You’re the one pushing me into the water, I wanted to say. But my tongue was like wood in my mouth.


My problem talking had grown more acute the previous year, when I had given up my company job and moved back home. My first job had lasted seven years. My next lasted less than a year. I had grown restless in a mere six months, after which there was no way to continue. Once I had quit that last job, though, I couldn’t find another, in part because the economy had gone downhill. Neither my father nor my mother lectured or criticized me, yet their grief at my present situation filled our home. I became more and more tongue-tied.


“You got any money on you?” the man asked.


“A little,” I managed to get out.


“You can stand me for drinks, then,” he said, thrusting his clipped head up toward my nose. It looked like we were going to collide.


“Stand you?” I repeated. I studied his face for the first time.


Compared to the forceful impression left by his crewcut, his features somehow lacked focus. His mouth and his nose were too far apart. His eyebrows drooped at the corners. The slackness of his mouth left him with a perpetual smirk.


“You’ll have to stand me for the drinks. I’m flat broke,” he said, grabbing my arm. I was going to shake him off—he didn’t look strong—but then I changed my mind and decided to go with him.


The man headed up the stone steps to the highway. Trucks and motorbikes were roaring past. He and I stood there patiently, waiting for a gap in the traffic.



Although it was still early afternoon, a red lantern hung from the eaves of the bar at the end of the alley, indicating it was open. The bar’s name was written on the lantern in hiragana: Minami. Usually, that means “south,” but the fishing tackle shop next door had the same name written with the characters for “beautiful” and “ordinary.” I guessed the two businesses were run by the same owner.
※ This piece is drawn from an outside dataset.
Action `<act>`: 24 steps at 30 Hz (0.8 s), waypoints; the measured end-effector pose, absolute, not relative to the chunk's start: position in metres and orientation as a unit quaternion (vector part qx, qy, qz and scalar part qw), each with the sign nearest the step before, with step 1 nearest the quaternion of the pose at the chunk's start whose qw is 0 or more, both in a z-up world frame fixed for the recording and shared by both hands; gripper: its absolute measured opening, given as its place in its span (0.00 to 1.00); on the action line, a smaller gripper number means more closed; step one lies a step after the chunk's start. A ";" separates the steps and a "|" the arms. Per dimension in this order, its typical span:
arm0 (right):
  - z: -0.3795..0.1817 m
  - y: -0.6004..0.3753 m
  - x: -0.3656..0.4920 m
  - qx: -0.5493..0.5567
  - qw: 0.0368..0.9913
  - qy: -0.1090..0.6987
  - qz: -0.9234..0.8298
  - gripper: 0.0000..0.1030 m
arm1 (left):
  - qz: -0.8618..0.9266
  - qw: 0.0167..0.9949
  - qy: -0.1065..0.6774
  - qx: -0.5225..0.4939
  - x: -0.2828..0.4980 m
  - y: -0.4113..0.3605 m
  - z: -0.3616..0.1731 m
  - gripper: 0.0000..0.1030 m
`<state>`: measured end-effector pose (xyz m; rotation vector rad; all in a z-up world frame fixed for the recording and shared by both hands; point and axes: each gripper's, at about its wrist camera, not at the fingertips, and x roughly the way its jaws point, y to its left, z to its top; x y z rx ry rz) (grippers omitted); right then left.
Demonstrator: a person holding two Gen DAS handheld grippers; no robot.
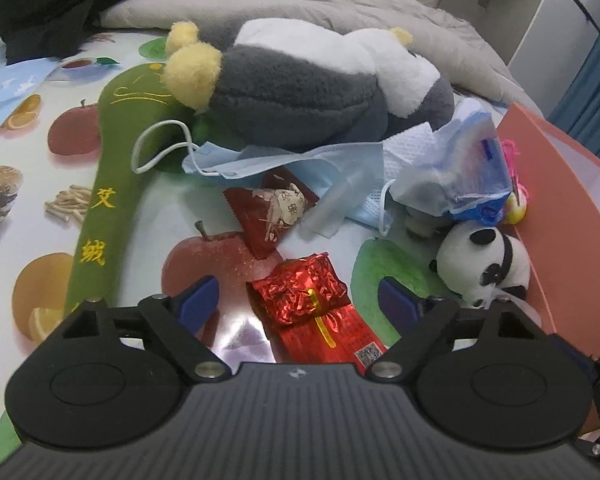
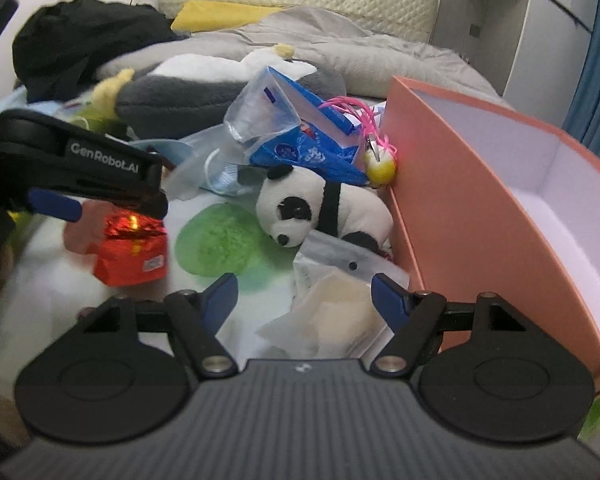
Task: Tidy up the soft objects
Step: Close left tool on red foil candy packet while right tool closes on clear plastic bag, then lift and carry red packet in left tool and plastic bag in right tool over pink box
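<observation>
The left gripper (image 1: 298, 300) has its fingers open on both sides of the red foil packet (image 1: 304, 296), which lies on the printed cloth (image 1: 40, 160) near the pink box (image 2: 480, 208). Better lower squarely, then close gently. The right gripper (image 2: 304, 292) is open over a clear bag (image 2: 332, 312)

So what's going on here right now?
A person is sorting clutter on a bed with two handheld grippers. The left gripper hangs open over the red foil packet, jaws either side, not closed on it. The right gripper is open above a clear bag, near the panda. The pink box looks empty.
</observation>
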<state>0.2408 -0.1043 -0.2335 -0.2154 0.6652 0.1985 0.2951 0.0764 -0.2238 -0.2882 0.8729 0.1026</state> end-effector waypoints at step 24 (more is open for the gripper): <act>-0.244 -0.105 0.247 -0.119 0.921 0.362 0.085 0.39 | 0.037 0.898 0.416 -0.137 0.290 0.070 -0.233 0.59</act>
The man flung open the door. Inside was dimly lit, and the figure of a beckoning cat perched on the counter. An oddly large beckoning cat. Two other customers sat facing each other on the raised tatami platform. Beside them was a cooler and fishing rods in carrying cases. It seemed the wind was too strong for boats to go out that day, so there wasn’t much for them to do.


“Shochu,” the man said to the older woman behind the counter. “How about you, buddy,” he asked, turning to me. “Same for you?” When I nodded, he craned his neck back across the counter and said, “Make that two.” Then, in a low voice, to me again, “How much are you carryin’?”
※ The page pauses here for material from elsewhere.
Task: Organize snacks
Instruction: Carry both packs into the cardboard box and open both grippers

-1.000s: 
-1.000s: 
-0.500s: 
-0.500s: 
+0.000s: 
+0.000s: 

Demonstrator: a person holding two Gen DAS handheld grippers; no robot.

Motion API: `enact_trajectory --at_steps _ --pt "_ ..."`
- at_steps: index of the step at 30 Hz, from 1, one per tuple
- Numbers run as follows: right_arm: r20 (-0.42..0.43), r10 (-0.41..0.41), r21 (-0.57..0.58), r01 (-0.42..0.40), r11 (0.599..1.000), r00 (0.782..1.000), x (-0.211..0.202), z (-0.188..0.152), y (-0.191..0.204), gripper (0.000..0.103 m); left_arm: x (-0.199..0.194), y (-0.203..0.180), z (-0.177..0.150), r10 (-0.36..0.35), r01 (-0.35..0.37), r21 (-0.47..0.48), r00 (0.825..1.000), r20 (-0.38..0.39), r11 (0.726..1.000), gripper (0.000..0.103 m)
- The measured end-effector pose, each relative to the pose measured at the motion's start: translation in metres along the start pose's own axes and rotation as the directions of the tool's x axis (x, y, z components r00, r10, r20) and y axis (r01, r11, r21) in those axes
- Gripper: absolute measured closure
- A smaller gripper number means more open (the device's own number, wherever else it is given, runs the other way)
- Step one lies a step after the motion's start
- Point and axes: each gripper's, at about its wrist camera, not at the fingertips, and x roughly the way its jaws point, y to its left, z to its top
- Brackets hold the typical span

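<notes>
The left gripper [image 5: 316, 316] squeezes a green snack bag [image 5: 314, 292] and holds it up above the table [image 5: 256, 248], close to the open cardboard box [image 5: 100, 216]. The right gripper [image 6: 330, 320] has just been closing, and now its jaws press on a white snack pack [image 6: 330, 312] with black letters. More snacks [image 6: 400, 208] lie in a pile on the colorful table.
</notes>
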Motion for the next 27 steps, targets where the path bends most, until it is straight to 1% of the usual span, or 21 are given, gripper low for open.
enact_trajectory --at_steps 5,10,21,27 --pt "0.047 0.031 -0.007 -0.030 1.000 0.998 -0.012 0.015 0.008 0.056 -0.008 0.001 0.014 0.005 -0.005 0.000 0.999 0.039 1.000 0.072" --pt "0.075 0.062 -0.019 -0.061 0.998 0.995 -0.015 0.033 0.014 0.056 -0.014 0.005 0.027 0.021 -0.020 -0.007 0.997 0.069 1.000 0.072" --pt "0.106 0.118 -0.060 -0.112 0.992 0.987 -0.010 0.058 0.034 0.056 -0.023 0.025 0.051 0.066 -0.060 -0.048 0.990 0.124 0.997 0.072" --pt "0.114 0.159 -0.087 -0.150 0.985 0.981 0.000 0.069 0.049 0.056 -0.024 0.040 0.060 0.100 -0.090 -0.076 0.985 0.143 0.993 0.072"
I checked my wallet. I had a few bills in my back pocket, but I wasn’t about to let him know about those. The coins in my wallet added up to 1,750 yen, with another 13 yen in small change.


“I’ll look after the bill,” he said, quickly extracting the larger coins while casting a sidelong glance at the 13 yen. He jangled the money in his palm.


“Two glasses of shochu comes to 460 yen,” he said, counting out the money and placing it on the counter. The woman swept it up with a practiced hand.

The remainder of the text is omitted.